Assignment
Copy out exactly the lines from the first line of the material below through the line containing "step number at", and nothing beyond them.

Given material
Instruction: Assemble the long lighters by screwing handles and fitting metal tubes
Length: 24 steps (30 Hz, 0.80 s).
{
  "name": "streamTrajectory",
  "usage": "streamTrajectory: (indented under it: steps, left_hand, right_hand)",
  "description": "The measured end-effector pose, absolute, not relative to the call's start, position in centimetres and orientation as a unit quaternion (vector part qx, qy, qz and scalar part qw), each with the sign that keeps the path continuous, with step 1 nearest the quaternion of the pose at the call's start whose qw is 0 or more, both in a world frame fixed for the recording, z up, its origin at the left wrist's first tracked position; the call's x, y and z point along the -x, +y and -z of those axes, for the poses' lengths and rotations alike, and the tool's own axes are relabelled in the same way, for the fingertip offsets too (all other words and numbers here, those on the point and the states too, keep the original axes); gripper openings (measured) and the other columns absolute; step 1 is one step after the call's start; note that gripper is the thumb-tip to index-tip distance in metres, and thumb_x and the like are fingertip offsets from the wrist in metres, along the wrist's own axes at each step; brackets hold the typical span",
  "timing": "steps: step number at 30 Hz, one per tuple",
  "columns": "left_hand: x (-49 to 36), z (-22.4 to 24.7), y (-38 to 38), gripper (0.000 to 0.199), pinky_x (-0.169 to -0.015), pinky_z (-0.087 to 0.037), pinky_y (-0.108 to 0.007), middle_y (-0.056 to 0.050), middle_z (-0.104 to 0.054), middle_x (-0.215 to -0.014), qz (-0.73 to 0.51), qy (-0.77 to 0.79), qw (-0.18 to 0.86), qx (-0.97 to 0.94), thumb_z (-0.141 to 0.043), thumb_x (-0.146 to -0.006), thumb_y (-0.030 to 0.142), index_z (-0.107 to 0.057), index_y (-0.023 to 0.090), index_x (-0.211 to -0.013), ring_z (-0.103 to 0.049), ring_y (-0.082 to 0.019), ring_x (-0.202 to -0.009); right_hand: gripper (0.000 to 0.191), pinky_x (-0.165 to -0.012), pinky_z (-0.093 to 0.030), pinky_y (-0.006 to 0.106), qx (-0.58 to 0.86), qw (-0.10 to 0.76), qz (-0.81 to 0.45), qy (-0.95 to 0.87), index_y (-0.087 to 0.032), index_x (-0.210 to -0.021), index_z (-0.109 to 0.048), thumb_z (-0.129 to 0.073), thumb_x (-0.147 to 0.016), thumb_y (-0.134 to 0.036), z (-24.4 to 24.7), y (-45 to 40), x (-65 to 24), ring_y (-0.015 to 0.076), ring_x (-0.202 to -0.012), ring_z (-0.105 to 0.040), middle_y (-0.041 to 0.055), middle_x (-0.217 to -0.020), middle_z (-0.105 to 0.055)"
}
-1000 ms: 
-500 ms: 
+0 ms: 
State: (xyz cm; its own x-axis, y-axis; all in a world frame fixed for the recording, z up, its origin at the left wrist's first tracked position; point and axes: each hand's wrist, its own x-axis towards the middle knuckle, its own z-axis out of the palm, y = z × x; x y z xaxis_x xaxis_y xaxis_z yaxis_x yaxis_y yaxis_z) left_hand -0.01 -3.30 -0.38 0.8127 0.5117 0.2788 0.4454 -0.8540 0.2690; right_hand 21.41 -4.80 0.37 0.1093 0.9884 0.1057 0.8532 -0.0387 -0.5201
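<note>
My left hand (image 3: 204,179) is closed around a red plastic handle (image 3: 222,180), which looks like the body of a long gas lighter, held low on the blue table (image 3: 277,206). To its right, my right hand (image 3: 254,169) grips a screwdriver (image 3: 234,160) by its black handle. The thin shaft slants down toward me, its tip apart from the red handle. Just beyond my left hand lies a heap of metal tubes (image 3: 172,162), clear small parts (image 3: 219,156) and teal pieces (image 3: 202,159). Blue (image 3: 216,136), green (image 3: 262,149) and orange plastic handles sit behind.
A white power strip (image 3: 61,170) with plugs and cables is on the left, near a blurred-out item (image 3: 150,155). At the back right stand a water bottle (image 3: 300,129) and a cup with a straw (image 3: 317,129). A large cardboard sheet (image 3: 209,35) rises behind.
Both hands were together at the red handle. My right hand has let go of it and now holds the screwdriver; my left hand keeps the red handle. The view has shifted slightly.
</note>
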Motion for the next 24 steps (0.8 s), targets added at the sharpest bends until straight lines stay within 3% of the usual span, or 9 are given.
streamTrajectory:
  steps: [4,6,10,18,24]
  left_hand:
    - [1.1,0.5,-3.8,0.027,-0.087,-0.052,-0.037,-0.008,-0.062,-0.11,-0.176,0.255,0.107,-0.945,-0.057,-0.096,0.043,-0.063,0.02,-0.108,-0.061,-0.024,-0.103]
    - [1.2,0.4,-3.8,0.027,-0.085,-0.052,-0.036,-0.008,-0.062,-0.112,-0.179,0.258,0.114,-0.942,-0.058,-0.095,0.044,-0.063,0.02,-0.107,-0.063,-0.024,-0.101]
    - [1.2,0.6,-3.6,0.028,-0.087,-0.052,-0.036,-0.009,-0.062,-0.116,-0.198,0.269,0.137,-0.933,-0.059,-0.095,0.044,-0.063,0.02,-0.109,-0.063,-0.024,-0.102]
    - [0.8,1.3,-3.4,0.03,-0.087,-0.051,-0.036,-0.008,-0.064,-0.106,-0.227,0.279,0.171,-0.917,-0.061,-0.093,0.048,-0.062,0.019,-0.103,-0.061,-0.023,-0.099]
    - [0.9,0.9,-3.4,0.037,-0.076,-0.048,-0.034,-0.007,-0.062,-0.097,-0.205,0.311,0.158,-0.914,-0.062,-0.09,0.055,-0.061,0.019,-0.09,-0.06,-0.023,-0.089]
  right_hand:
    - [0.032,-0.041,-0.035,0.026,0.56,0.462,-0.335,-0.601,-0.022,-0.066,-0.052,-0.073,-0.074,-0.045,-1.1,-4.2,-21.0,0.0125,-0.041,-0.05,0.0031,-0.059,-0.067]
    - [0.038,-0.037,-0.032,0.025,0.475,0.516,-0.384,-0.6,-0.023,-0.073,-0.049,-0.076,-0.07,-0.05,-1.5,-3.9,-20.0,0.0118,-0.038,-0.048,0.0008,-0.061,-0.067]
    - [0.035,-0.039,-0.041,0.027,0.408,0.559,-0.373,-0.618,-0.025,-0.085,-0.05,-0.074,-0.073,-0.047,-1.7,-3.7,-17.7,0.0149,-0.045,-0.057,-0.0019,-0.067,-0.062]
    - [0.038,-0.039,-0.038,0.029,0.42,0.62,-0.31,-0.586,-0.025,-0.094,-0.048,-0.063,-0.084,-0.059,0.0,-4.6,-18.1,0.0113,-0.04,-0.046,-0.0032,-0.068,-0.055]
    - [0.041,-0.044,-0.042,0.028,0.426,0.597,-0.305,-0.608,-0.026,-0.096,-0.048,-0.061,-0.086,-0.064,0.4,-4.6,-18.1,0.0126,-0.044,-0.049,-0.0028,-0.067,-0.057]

Task output
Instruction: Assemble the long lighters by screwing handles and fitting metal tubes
Length: 24 steps (30 Hz, 0.80 s).
{
  "name": "streamTrajectory",
  "usage": "streamTrajectory: (indented under it: steps, left_hand, right_hand)",
  "description": "The measured end-effector pose, absolute, not relative to the call's start, position in centimetres and orientation as a unit quaternion (vector part qx, qy, qz and scalar part qw), each with the sign that keeps the path continuous, with step 1 nearest the quaternion of the pose at the call's start whose qw is 0 or more, both in a world frame fixed for the recording, z up, its origin at the left wrist's first tracked position; the call's x, y and z point along the -x, +y and -z of those axes, for the poses' lengths and rotations alike, and the tool's own axes are relabelled in the same way, for the fingertip offsets too (all other words and numbers here, those on the point and the states too, keep the original axes); gripper openings (measured) and the other columns absolute; step 1 is one step after the call's start; note that gripper is the thumb-tip to index-tip distance in metres, and thumb_x and the like are fingertip offsets from the wrist in metres, along the wrist's own axes at each step; brackets hold the typical span",
  "timing": "steps: step number at 30 Hz, one per tuple",

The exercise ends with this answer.